The final 4 winners of the UNIDO competition have been announced, and they truly stand out for their innovative approach to ensure sustainable operations in key sectors of the global economy.
Earlier this year, United Nations Industrial Development Organization (UNIDO), launched a Global Call for Innovative Solutions in Cleantech and Sustainable Land Management. Its objective was to identify readily deployable and scalable solutions to address the adverse effects of climate change and ultimately contribute to inclusive and sustainable economic development.
The competition defined cleantech as any process, product, or service that reduces negative environmental impacts through significant energy efficiency improvements, the sustainable use of resources, or environmental protection activities. Sustainable land management refers to innovative solutions productive lands, including new technologies and approaches to production with a demonstrable positive contribution to soil health, land rehabilitation and combating desertification. Both cleantech and sustainable land management are vital tools in the fight against climate change, which is why this Global Call is so important.
The response to the call was huge: 294 applications from 71 countries in five continents, illustrating the range and depth of cleantech companies around the world. So, let’s introduce this year’s winners:
Runwithit Synthetics (Canada)
RUNWITHIT is a Canadian company that uses Artificial Intelligence (AI) to create city or region-specific, localised ‘future labs’ to accelerate the decarbonisation of our urban areas.
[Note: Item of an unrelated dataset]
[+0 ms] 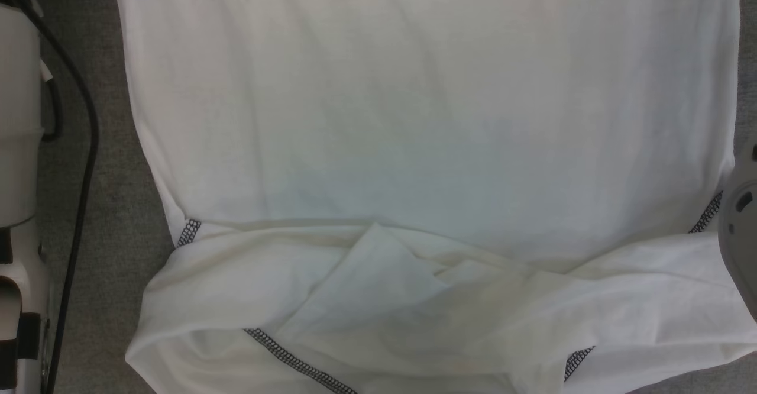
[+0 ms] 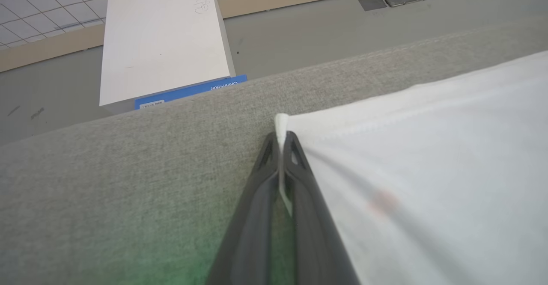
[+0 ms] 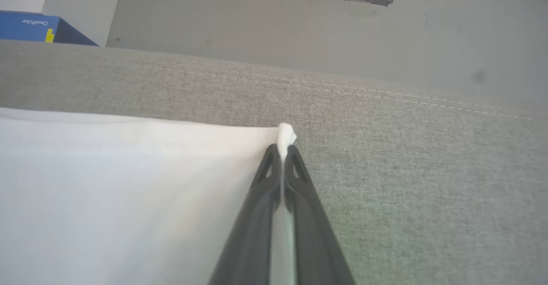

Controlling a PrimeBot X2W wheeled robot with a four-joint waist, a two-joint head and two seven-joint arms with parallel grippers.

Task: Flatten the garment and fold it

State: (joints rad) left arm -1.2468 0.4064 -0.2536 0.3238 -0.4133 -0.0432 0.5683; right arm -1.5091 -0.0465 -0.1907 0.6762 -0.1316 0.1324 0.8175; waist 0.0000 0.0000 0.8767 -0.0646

These future labs, which the company calls Single Synthetic Environments (SSE’s), are AI models that include people, policy, climate, and any scenario of interest to help reduce emissions. They do this by generating scenario-based synthetic data for calculating the impacts and outcomes of design choices around technology, infrastructure, and policy of our cities. Everything from the design of our roads to how we live can be “modelled” on an AI computer, and using that information, better, less carbon intensive cities can be designed by planners.
Betteries AMPS (Germany)
Betteries is a Berlin-based company that recycles ‘second-life batteries’ for electric vehicles (EVs) in order to accelerate the transition to renewable energy. Re-using EV batteries – which are a huge environmental problem in developed countries – enables a cost reduction of 20 to 60 per cent compared to first life lithium-ion (Li-ion) batteries or diesel generators. The company’s goal is to provide low-cost energy storage that can power mobility devices and work tools for people with limited resources in the developed world, for example for rickshaw drivers in Africa and India. The recycled batteries can be rented on a long or short term basis; an affordable and renewable solution.
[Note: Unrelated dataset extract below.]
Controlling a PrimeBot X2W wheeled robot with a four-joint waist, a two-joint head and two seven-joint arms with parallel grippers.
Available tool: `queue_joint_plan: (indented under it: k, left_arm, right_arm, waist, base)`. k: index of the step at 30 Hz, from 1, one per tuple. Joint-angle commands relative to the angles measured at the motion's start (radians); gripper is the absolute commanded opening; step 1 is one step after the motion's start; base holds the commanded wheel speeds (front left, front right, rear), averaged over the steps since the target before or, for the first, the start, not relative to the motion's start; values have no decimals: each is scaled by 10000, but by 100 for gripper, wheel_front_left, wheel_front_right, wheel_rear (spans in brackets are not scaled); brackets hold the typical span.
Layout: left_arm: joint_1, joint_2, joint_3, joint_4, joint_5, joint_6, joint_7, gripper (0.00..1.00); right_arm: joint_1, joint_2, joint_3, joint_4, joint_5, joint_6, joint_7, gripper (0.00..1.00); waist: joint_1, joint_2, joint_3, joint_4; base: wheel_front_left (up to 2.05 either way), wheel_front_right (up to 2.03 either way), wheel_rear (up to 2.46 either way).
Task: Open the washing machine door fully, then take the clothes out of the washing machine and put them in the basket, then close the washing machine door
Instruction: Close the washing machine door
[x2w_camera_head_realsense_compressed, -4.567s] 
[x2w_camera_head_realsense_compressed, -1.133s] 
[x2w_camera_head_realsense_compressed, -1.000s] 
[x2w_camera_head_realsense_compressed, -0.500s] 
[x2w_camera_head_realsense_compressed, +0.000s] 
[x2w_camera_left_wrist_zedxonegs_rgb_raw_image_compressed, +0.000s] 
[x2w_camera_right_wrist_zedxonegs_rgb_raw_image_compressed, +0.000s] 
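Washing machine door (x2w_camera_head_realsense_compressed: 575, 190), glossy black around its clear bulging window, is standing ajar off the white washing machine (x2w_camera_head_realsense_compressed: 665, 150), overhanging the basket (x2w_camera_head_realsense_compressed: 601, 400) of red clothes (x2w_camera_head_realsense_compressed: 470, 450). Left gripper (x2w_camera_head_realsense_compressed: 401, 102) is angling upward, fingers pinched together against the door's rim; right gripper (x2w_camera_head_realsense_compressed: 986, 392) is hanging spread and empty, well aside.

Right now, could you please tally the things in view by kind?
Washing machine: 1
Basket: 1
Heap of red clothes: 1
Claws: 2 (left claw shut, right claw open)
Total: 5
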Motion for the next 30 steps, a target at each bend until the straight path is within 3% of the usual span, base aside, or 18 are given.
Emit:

Polycare Research Technology (Germany)
Polycare is a sustainable building company based in Gehlberg, Germany that has developed building blocks (Polyblocks) made with inferior sands or processed waste and recycled PET waste (used in plastic bottles and clothes) as part of the binder. The polymer concrete is moulded into special block types that are used to construct Polycare housing. The houses can be built by unskilled workers and eventually dismantled again so that the blocks can be reused after the building lifecycle. The company’s goal is to build Polycare factories in Africa and other developing economies, so the growing demand for housing can be met without increasing emissions. At the moment, the company claims using its technology saves about 60 per cent of CO emissions compared to conventional building methods.
Chint New Energy Development (China)
Chint Solar is a solar power company based in Hangzhou which combines solar PV systems with innovative land management techniques. The company uses the space underneath the PV panels as farmland – both for crops and as grazing land – which helps local farmers use the land to its fullest potential.